#### WHAT IS EXPECTED:
Skip the pictures. Give all the data again exactly.

(Saved entries)
Content starts

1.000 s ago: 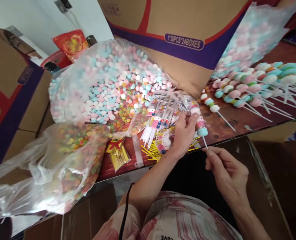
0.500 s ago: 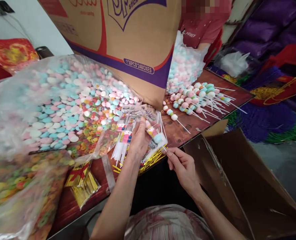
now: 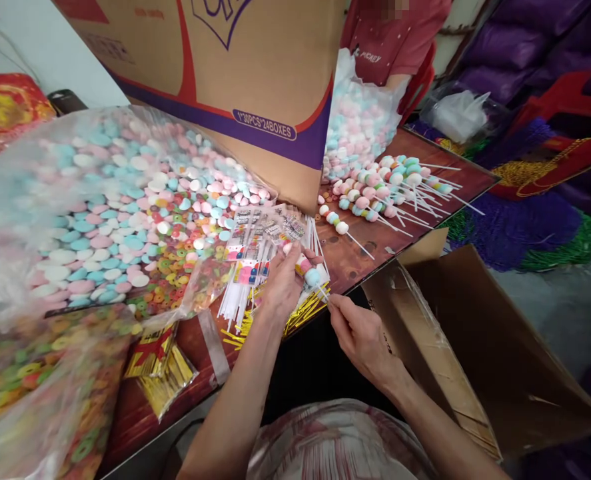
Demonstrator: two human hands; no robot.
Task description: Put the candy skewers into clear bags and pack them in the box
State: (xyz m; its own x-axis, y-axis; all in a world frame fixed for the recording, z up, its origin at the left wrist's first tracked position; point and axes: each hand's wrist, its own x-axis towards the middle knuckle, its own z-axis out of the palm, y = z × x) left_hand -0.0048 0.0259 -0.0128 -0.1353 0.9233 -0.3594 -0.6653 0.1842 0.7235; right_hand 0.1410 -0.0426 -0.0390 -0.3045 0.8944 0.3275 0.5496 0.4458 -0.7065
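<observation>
My left hand (image 3: 281, 285) is closed on a clear printed wrapper bag (image 3: 311, 275) at the table's front edge. Inside that bag sits a candy skewer (image 3: 309, 270) with pink, white and blue pieces. My right hand (image 3: 359, 333) pinches the skewer's white stick just below the bag. Under my left hand lies a stack of printed wrapper bags (image 3: 255, 247) with white sticks (image 3: 232, 305) poking out beneath. Gold twist ties (image 3: 302, 312) lie beside it.
A big clear bag of pastel candies (image 3: 100, 200) and ring candies (image 3: 35, 387) fills the left. Finished skewers (image 3: 385, 190) lie at the table's right, behind a large carton (image 3: 235, 73). An open carton (image 3: 475, 347) stands at my right. A person in red (image 3: 390, 47) works opposite.
The camera swung right and up, bringing the far person and the open carton into view. The skewer has slid into the wrapper bag, and both hands moved closer together.
</observation>
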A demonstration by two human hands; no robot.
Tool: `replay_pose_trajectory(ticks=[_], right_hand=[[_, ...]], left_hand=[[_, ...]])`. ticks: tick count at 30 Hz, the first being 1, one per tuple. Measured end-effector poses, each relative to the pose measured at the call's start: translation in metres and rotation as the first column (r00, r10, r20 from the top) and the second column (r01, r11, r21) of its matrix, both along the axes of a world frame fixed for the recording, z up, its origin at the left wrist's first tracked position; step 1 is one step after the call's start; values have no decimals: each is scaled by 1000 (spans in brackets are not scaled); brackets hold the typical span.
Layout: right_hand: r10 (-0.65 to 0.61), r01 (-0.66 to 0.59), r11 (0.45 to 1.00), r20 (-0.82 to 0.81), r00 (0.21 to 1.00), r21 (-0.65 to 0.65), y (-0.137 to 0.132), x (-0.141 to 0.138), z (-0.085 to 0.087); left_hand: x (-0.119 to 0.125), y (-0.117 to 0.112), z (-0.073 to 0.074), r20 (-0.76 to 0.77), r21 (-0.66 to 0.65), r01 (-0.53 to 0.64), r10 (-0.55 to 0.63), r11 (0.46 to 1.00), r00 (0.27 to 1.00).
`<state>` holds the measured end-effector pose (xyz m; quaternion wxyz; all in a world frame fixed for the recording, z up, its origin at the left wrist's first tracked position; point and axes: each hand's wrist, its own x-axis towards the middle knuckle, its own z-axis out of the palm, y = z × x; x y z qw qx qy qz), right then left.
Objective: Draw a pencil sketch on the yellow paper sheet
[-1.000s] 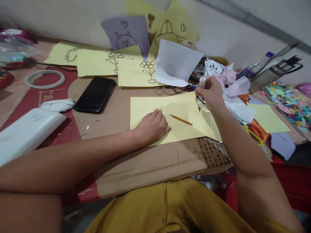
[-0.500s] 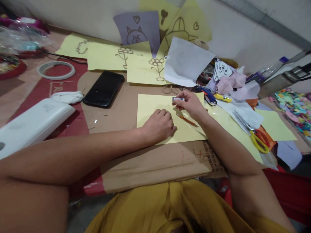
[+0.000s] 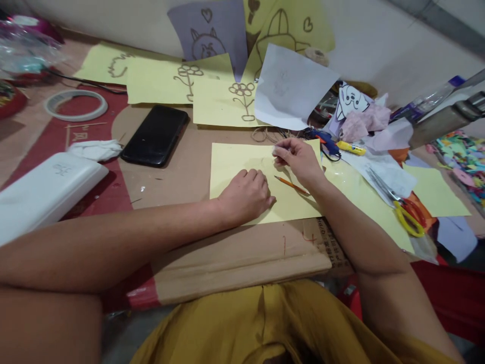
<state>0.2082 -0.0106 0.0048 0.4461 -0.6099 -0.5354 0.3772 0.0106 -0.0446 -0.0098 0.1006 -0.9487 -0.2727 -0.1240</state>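
Note:
A sheet of yellow paper (image 3: 223,162) lies on the cardboard with faint pencil lines near its upper middle. My left hand (image 3: 248,197) rests on the sheet, its fingers curled under in a loose fist with nothing visible in them. Above the paper's upper right part, my right hand (image 3: 297,159) pinches a small eraser (image 3: 274,150) between thumb and fingers. Only the eraser's white end shows; the rest is hidden by the fingers. An orange pencil (image 3: 290,184) lies on the sheet between my hands, its tip toward the left hand.
A black phone (image 3: 155,135), a roll of tape (image 3: 76,105) and a white device (image 3: 49,194) are on the left. Yellow flower drawings (image 3: 212,103) stand behind. On the right are scissors (image 3: 408,218), a yellow tube (image 3: 351,148), a blue glue gun (image 3: 328,144) and paper scraps.
My right hand has turned the eraser, so its blue sleeve no longer shows and the white end does. My left hand stays on the paper. The view has shifted slightly.

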Motion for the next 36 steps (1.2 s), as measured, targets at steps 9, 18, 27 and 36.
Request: replay_pose_trajectory(ticks=[9,18,27,36], right_hand=[[75,-88,992,141,987,91,-5,4,16],[108,-120,985,101,989,125,-12,-3,11],[34,-60,992,221,975,113,-10,-9,-5],[11,-74,989,447,895,124,-17,-14,-1]], left_hand=[[1,0,2,-18,-49,-10,9,999,1000],[1,0,3,-36,-47,-13,12,999,999],[1,0,1,-5,1,2,-2,1000,1000],[0,0,-1,-12,11,7,-7,1000,1000]])
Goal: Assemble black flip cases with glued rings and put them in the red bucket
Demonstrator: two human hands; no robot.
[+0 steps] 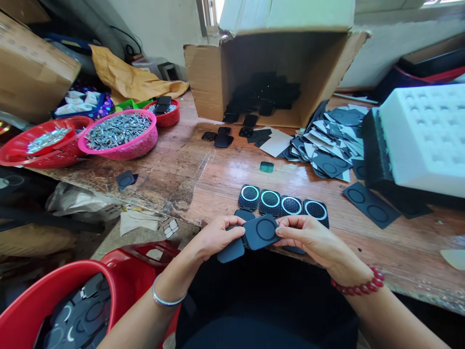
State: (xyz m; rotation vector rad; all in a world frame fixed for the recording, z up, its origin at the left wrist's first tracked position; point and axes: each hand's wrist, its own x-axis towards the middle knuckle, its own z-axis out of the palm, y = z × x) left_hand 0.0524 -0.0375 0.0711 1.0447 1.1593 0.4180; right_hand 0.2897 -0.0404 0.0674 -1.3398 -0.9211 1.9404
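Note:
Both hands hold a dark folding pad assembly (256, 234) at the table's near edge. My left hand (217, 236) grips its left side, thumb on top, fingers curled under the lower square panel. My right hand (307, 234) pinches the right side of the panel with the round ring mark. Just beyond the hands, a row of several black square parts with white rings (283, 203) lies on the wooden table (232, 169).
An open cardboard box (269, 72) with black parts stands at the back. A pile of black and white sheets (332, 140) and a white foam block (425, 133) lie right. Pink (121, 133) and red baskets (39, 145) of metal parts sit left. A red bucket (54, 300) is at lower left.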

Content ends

#### SOLUTION:
1.000 s ago: 
0.500 s ago: 
now: 
Demonstrator: two human hands; no robot.
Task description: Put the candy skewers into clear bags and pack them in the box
State: (xyz m; its own x-axis, y-axis; all in a world frame fixed for the recording, z up, its origin at the left wrist's first tracked position; point and axes: each hand's wrist, its own x-axis towards the middle knuckle, its own z-axis out of the palm, y = z × x) left_hand -0.0048 0.0259 -0.0128 -0.1353 0.9233 -0.3594 -0.6653 0.1842 0.7235; right_hand 0.1410 -0.0426 -0.0390 -0.3045 0.8944 0.3275 0.5496 0.4458 -0.7065
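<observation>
My left hand (image 3: 281, 285) is closed on a clear printed wrapper bag (image 3: 311, 275) at the table's front edge. Inside that bag sits a candy skewer (image 3: 309, 270) with pink, white and blue pieces. My right hand (image 3: 359, 333) pinches the skewer's white stick just below the bag. Under my left hand lies a stack of printed wrapper bags (image 3: 255, 247) with white sticks (image 3: 232, 305) poking out beneath. Gold twist ties (image 3: 302, 312) lie beside it.
A big clear bag of pastel candies (image 3: 100, 200) and ring candies (image 3: 35, 387) fills the left. Finished skewers (image 3: 385, 190) lie at the table's right, behind a large carton (image 3: 235, 73). An open carton (image 3: 475, 347) stands at my right. A person in red (image 3: 390, 47) works opposite.
The camera swung right and up, bringing the far person and the open carton into view. The skewer has slid into the wrapper bag, and both hands moved closer together.
</observation>
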A demonstration by two human hands; no robot.
Tool: `replay_pose_trajectory(ticks=[_], right_hand=[[_, ...]], left_hand=[[_, ...]])`. ticks: tick count at 30 Hz, the first being 1, one per tuple. Measured end-effector poses, each relative to the pose measured at the call's start: translation in metres and rotation as the first column (r00, r10, r20 from the top) and the second column (r01, r11, r21) of its matrix, both along the axes of a world frame fixed for the recording, z up, its origin at the left wrist's first tracked position; step 1 is one step after the call's start; values have no decimals: each is scaled by 1000 (spans in brackets are not scaled); brackets hold the typical span.
Layout: right_hand: r10 (-0.65 to 0.61), r01 (-0.66 to 0.59), r11 (0.45 to 1.00), r20 (-0.82 to 0.81), r00 (0.21 to 1.00), r21 (-0.65 to 0.65), y (-0.137 to 0.132), x (-0.141 to 0.138), z (-0.085 to 0.087); left_hand: x (-0.119 to 0.125), y (-0.117 to 0.112), z (-0.073 to 0.074), r20 (-0.76 to 0.77), r21 (-0.66 to 0.65), r01 (-0.53 to 0.64), r10 (-0.55 to 0.63), r11 (0.46 to 1.00), r00 (0.27 to 1.00).
`<state>` holds the measured end-effector pose (xyz m; quaternion wxyz; all in a world frame fixed for the recording, z up, its origin at the left wrist's first tracked position; point and axes: each hand's wrist, its own x-axis towards the middle knuckle, its own z-axis out of the palm, y = z × x; x y z qw qx qy qz), right then left.
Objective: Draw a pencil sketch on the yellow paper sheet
[-1.000s] 
[-0.500s] 
[+0.000s] 
<state>0.2082 -0.0106 0.0048 0.4461 -0.6099 -0.5354 0.3772 0.0106 -0.0446 -0.0098 0.1006 -0.9487 -0.2727 -0.1240</state>
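Note:
A sheet of yellow paper (image 3: 223,162) lies on the cardboard with faint pencil lines near its upper middle. My left hand (image 3: 248,197) rests on the sheet, its fingers curled under in a loose fist with nothing visible in them. Above the paper's upper right part, my right hand (image 3: 297,159) pinches a small eraser (image 3: 274,150) between thumb and fingers. Only the eraser's white end shows; the rest is hidden by the fingers. An orange pencil (image 3: 290,184) lies on the sheet between my hands, its tip toward the left hand.
A black phone (image 3: 155,135), a roll of tape (image 3: 76,105) and a white device (image 3: 49,194) are on the left. Yellow flower drawings (image 3: 212,103) stand behind. On the right are scissors (image 3: 408,218), a yellow tube (image 3: 351,148), a blue glue gun (image 3: 328,144) and paper scraps.
My right hand has turned the eraser, so its blue sleeve no longer shows and the white end does. My left hand stays on the paper. The view has shifted slightly.
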
Motion for the next 36 steps (1.2 s), as measured, targets at steps 9, 18, 27 and 36.
Request: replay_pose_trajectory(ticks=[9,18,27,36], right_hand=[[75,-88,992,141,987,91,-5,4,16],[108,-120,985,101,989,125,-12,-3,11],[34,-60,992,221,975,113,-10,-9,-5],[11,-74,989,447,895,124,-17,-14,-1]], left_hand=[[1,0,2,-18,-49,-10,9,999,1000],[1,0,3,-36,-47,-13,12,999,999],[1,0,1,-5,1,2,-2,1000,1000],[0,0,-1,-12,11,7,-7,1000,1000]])
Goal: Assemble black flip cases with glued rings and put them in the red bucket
Demonstrator: two human hands; no robot.
[+0 steps] 
State: (xyz m; rotation vector rad; all in a world frame fixed for the recording, z up, its origin at the left wrist's first tracked position; point and axes: each hand's wrist, its own x-axis towards the middle knuckle, its own z-axis out of the palm, y = z × x) left_hand 0.0524 -0.0375 0.0711 1.0447 1.1593 0.4180; right_hand 0.2897 -0.0404 0.0674 -1.3398 -0.9211 1.9404
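Note:
Both hands hold a dark folding pad assembly (256, 234) at the table's near edge. My left hand (217, 236) grips its left side, thumb on top, fingers curled under the lower square panel. My right hand (307, 234) pinches the right side of the panel with the round ring mark. Just beyond the hands, a row of several black square parts with white rings (283, 203) lies on the wooden table (232, 169).
An open cardboard box (269, 72) with black parts stands at the back. A pile of black and white sheets (332, 140) and a white foam block (425, 133) lie right. Pink (121, 133) and red baskets (39, 145) of metal parts sit left. A red bucket (54, 300) is at lower left.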

What this exercise needed has been supplied.